Of course, the question remains whether HMRC actually needs these power at all.

It certainly should not. However, given the cuts to HMRC and the legal system, the existing mechanisms are no longer practicable. We are caught in something of a blame game, where HMRC lambasts the court system for being slow and expensive. If this is the case, the correct answer – as I have said – is to improve the operation of the court system, not bypass it altogether.

Reform

What is the alternative? The answer could be extending the reach of the tax tribunals, or perhaps introducing review by a judge or a master in chambers.

The key issue is this: once one arm of government has appropriated the right to take funds without supervision simply because it says supervision is inefficient, there will be no bar in principle to other executive agencies requesting, and receiving, similar powers.

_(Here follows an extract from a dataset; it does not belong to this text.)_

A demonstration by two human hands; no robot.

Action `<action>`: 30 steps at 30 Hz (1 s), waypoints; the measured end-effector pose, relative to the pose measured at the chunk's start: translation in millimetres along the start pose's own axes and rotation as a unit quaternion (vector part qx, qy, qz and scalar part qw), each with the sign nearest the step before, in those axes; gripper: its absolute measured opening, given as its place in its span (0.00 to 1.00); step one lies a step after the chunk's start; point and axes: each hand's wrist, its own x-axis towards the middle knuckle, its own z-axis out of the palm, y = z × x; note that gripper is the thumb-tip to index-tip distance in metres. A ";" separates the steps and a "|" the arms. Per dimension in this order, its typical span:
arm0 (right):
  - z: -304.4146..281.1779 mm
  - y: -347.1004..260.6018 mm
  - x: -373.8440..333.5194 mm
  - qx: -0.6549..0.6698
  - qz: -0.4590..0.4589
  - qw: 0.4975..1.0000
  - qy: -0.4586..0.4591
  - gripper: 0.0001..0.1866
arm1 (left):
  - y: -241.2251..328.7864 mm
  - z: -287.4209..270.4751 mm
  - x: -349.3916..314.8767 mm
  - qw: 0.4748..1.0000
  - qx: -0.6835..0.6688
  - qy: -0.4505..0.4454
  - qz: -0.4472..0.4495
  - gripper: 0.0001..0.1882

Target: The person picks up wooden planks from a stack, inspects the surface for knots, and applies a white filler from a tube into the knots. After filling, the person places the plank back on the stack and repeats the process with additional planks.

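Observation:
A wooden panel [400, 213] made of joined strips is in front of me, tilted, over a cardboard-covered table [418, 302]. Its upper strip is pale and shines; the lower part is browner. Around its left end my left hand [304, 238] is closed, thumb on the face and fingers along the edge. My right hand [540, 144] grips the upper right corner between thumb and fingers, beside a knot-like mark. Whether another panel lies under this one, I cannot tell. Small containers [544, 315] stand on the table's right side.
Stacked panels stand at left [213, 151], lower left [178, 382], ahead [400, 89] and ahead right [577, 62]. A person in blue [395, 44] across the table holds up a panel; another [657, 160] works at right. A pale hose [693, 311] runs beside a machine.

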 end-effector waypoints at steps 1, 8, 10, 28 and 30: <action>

With parliament having returned from its summer recess, ACCA has written to constituency MPs to highlight that families, individuals and small businesses in their constituencies must be aware of the measures that are being pushed through by Whitehall.

Risky business

While the thinking behind these drastic powers is logical – to acquire taxes from those trying to evade paying them – many innocent people risk having money taken from their bank accounts with no recourse for redress other than through the courts. This will take time and cost them money – even if HMRC has got it wrong.

So, along with organisations including the Law Society and the Federation of Small Businesses, ACCA believes this is wrong. No government body should be able to take people’s money directly from their bank accounts. After all, that money could be someone’s life savings, a university fees fund for their children or an account used to pay staff in a small business.

At present, HMRC must get permission from the courts to take taxes from people who do not pay. This protects those who are wrongly accused from having their money taken at will by government authorities. We at ACCA want local MPs to protect the rights of their constituents and oppose these proposals.

It seems unlikely there will be any rapid change of heart from the government, whatever the outcome of future elections. We will continue lobbying against these unconstitutional plans.